# Task
Look below for the line holding "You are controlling" and the line holding "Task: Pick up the". Transcribe exactly those lines and all lines between them, nothing more.

# Exercise data
*** Begin section ***

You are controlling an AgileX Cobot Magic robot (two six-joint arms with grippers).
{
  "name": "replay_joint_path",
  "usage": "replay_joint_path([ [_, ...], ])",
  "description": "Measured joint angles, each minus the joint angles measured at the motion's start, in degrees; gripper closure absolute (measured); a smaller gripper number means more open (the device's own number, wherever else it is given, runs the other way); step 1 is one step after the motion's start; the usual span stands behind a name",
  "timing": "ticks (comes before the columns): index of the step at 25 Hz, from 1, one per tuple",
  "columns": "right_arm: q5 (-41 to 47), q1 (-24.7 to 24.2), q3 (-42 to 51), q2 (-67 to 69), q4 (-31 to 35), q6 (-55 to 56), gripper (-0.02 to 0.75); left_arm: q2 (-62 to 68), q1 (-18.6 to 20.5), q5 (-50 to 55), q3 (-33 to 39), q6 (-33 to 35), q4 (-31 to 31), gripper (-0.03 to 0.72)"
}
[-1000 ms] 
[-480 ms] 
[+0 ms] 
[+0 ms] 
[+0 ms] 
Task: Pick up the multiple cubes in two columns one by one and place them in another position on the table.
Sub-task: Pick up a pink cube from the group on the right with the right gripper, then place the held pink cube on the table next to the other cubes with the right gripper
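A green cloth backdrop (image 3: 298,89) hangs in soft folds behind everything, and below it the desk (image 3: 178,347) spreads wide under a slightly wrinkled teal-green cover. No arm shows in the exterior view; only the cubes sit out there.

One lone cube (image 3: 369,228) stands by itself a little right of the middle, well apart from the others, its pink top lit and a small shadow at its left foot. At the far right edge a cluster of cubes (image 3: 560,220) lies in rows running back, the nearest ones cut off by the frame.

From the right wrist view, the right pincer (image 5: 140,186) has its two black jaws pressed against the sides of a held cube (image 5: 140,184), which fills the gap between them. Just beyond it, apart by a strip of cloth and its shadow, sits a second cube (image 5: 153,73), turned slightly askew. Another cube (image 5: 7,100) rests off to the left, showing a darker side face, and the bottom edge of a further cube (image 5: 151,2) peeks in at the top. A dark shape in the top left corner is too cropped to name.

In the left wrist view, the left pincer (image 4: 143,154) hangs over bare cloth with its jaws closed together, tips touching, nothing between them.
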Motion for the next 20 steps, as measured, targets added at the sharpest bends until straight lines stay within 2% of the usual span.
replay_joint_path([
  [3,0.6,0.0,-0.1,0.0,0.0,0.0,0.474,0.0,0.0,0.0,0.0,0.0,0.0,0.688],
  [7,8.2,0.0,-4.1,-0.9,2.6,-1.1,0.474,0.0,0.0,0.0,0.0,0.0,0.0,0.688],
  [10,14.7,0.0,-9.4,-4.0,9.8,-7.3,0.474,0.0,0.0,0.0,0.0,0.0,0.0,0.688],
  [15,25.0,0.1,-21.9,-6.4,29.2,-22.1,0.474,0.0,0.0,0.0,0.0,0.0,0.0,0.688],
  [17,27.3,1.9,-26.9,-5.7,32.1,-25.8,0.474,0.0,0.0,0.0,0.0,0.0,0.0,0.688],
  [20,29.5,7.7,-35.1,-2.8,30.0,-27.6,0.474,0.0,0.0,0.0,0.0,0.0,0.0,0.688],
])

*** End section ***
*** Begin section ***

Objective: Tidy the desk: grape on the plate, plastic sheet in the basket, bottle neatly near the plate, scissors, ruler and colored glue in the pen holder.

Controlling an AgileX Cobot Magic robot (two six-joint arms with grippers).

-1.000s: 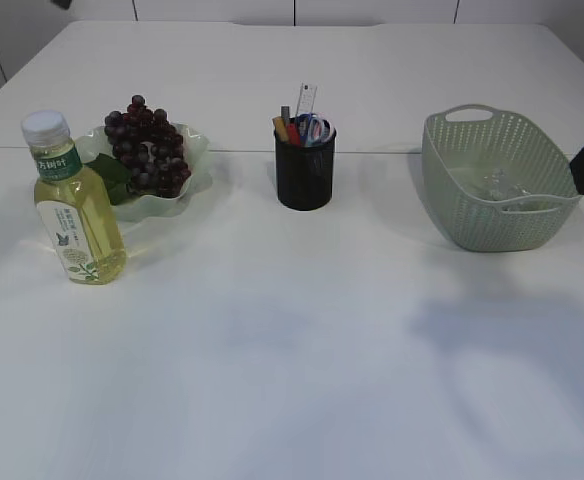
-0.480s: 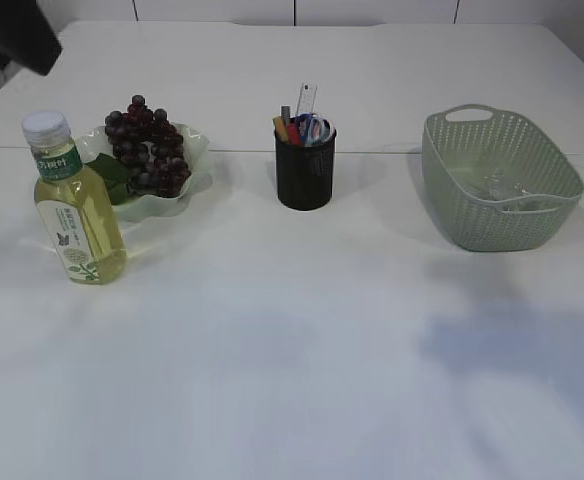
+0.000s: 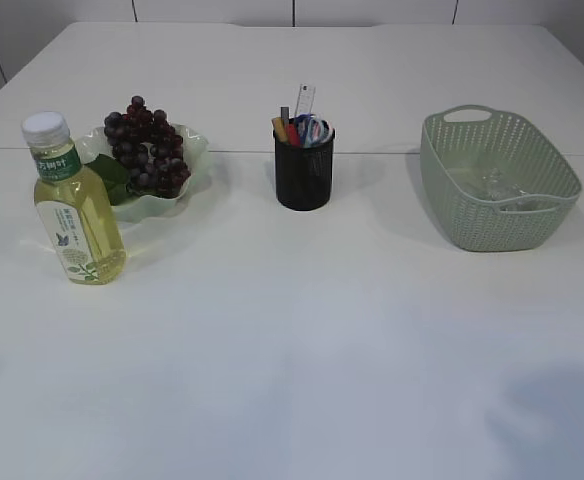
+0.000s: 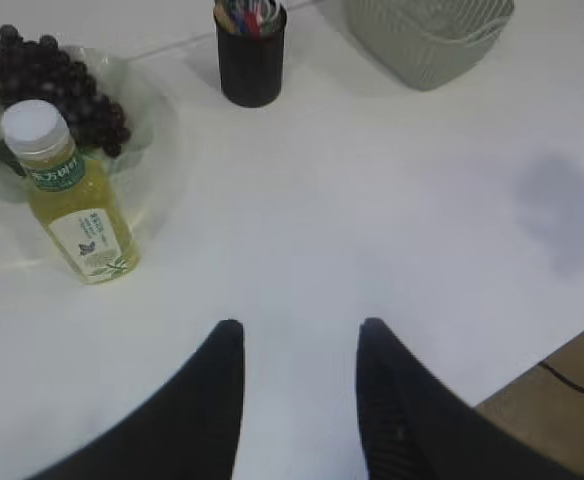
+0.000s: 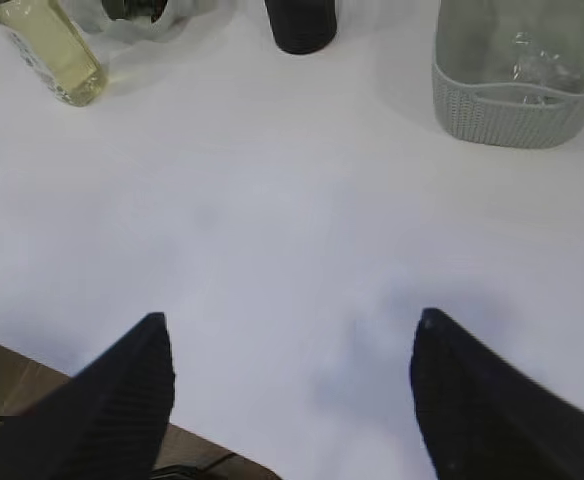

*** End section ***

# Response to the exercise
You are controlling an AgileX Cobot Magic robot (two six-joint arms with grippers).
{
  "name": "replay_joint_path",
  "usage": "replay_joint_path([ [_, ...], ])",
  "description": "Measured joint angles, each minus the joint angles measured at the motion's start, in degrees; gripper closure absolute (measured); a smaller gripper number means more open (the device's own number, wherever else it is given, runs the other way); step 1 is one step after the motion's start; the usual span stands behind a name",
  "timing": "ticks (comes before the columns): index of the step at 25 Hz, from 1, one per tuple",
  "columns": "right_arm: q5 (-41 to 47), q1 (-24.7 to 24.2), q3 (-42 to 51), q2 (-67 to 69), q4 (-31 to 35), q6 (-55 to 56), gripper (-0.02 to 0.75); left_arm: q2 (-62 to 68), q1 (-18.6 to 20.5), q5 (-50 to 55), q3 (-33 to 39), q6 (-33 to 35), q4 (-31 to 31), gripper (-0.03 to 0.72)"
}
[-1000 ms] 
[-480 ms] 
[+0 ms] 
[+0 ms] 
[+0 ms] 
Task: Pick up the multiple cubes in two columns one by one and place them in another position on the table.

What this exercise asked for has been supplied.